The wood stove was blazing this frigid afternoon, and everyone was in the living room, soaking up the heat. Buddy and his big sister, the college-bound former little miscreant, were playing Mario on the Wii. Hon was at her desk, struggling with taxes, and Uncle Chet and I were minding the fire, cooking venison stew, drinking Black & Tans.
"What is the real state of the union?" he asked as he leaned back in the recliner. "One in six workers doesn't have a job, and the Republicans, majority party in the House, resent their unemployment benefits."
"Let them eat dirt," I said.
"It's even worse for recent graduates -- nothing like it was when we were growing up. Just imagine sitting in a classroom, these days. The teacher comes along and counts students: one, two, three, four, five, you get jobs. Six, sorry, you don't. …"And then there are the under-employed; the ones who used to build houses, but now they wear paper hats and serve up French fries. And all this, while Nike comes from Asia, Carhartt comes from Mexico and EverGreen Solar, lately of Massachusetts, just announced it's firing 800 Americans and moving to China."
"That's a bad one," I agreed. "The way I look at it, it should be illegal to jump ship if you were built with public money."
"They took $58 million in American public subsidies, then dropped our flag." Uncle Chet said. "Now shouldn't that be a crime? Doesn't it amount to economic treason?"
Hon turned around from her paperwork to interject: "The question is: Would Harry Truman stand for it?"
"No way," I said.
"No way," Uncle Chet said, "because in his day, the public good mattered. But that was before the corporate brainwash from Reagan through Baby Bush that all things public -- all things we own jointly as citizens, even our tax dollars -- are bad, and only private wealth is good."
"You mean great," I said.
"You're right. Great. And so, what is the state of our wealth, the state of our money, in 2011? Is the dollar slipping against the price of groceries and gasoline?"
"'Fraid so," I said.
"Definitely," Hon said.
"Are wages and Social Security keeping up with the cost of living?"
"'Fraid not," I said.
"Sounds like the state of our money is pretty dismal," he said. "And that's before we examine our shared balance sheet. Our $12 trillion in debt, much of it owed to foreigners -- just imagine the horror if you really owed this money? But guess what? You do! And they will be coming for it."
"Maybe we should go bankrupt," I said.
"Maybe, but we could do other things first. We could lift the ceiling on the Social Security tax, preserving that fund with the stroke of a pen," he said. "Right now, rich people don't pay Social Security tax on income over $106,800 a year. It's only levied on income up to that amount."
"To make sure it doesn't miss a waitress," I said.
"So, if I make $1 billion this year, I pay only on the first $106,800. But if the cap were lifted, all my income, and that of other millionaires and billionaires would be taxed at 4.2 percent -- the same rate the waitress pays on all her income -- and Social Security would be solid for us, and for our children."
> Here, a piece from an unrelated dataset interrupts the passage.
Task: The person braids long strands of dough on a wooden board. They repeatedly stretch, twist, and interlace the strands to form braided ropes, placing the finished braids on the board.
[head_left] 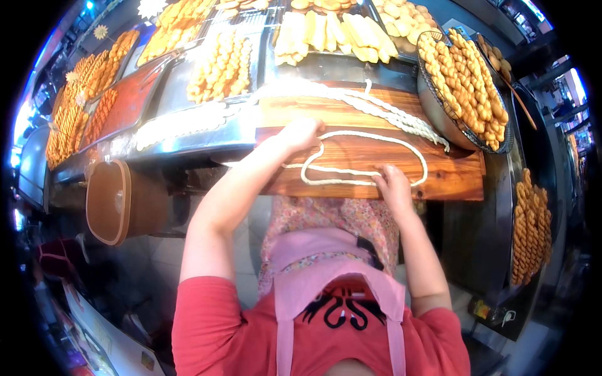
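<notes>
A long, thin white dough rope (421, 155) lies in a wide loop on the wooden board (461, 183) in front of me. My left hand (301, 135) is closed around the rope at the loop's left side, its fingertips partly hidden by the hand. At the loop's near right, the fingers of my right hand (393, 187) pinch the rope close to the board's front edge. Behind the loop, several pale raw dough twists (401, 116) stretch across the back of the board.
A deep pot (433, 111) heaped with golden fried twists stands at the board's right end. Metal trays of fried dough sticks (326, 34) and twists (221, 66) line the far side. A brown bin (106, 203) is at the left, and more fried twists (530, 229) lie far right.
</notes>
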`<state>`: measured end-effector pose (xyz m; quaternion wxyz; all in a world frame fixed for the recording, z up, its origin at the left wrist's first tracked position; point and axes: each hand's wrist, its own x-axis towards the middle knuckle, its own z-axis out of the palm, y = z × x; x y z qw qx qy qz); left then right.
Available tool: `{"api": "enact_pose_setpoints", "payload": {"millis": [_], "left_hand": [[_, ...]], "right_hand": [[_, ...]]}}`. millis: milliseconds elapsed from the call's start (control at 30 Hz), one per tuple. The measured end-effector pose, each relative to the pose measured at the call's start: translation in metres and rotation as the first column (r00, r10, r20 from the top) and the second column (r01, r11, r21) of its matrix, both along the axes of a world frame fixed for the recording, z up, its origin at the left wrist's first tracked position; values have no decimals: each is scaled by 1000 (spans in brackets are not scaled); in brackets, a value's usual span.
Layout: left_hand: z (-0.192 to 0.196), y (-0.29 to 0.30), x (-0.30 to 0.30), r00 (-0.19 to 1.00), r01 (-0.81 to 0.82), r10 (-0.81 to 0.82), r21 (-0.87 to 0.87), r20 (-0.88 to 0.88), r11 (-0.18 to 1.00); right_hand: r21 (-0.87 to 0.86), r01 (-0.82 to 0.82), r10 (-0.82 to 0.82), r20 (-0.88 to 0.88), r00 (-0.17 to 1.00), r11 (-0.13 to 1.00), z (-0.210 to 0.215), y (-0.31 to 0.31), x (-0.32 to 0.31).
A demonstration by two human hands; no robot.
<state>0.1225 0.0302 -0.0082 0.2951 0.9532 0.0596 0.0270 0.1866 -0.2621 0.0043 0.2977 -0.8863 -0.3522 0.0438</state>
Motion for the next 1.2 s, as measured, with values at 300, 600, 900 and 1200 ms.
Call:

"Sounds good," said the little miscreant, eyes still on the monitor.
"I didn't know you were listening," Uncle Chet said as he turned to her.
"I wasn't," she said, "until I heard you say `for our children."'
Cooperstown bureau Reporter Tom Grace is traveling with his Uncle Chet, who he says is imaginary. Grace's column appears every other week. For more of his columns, visit www.thedailystar.com/tomgrace.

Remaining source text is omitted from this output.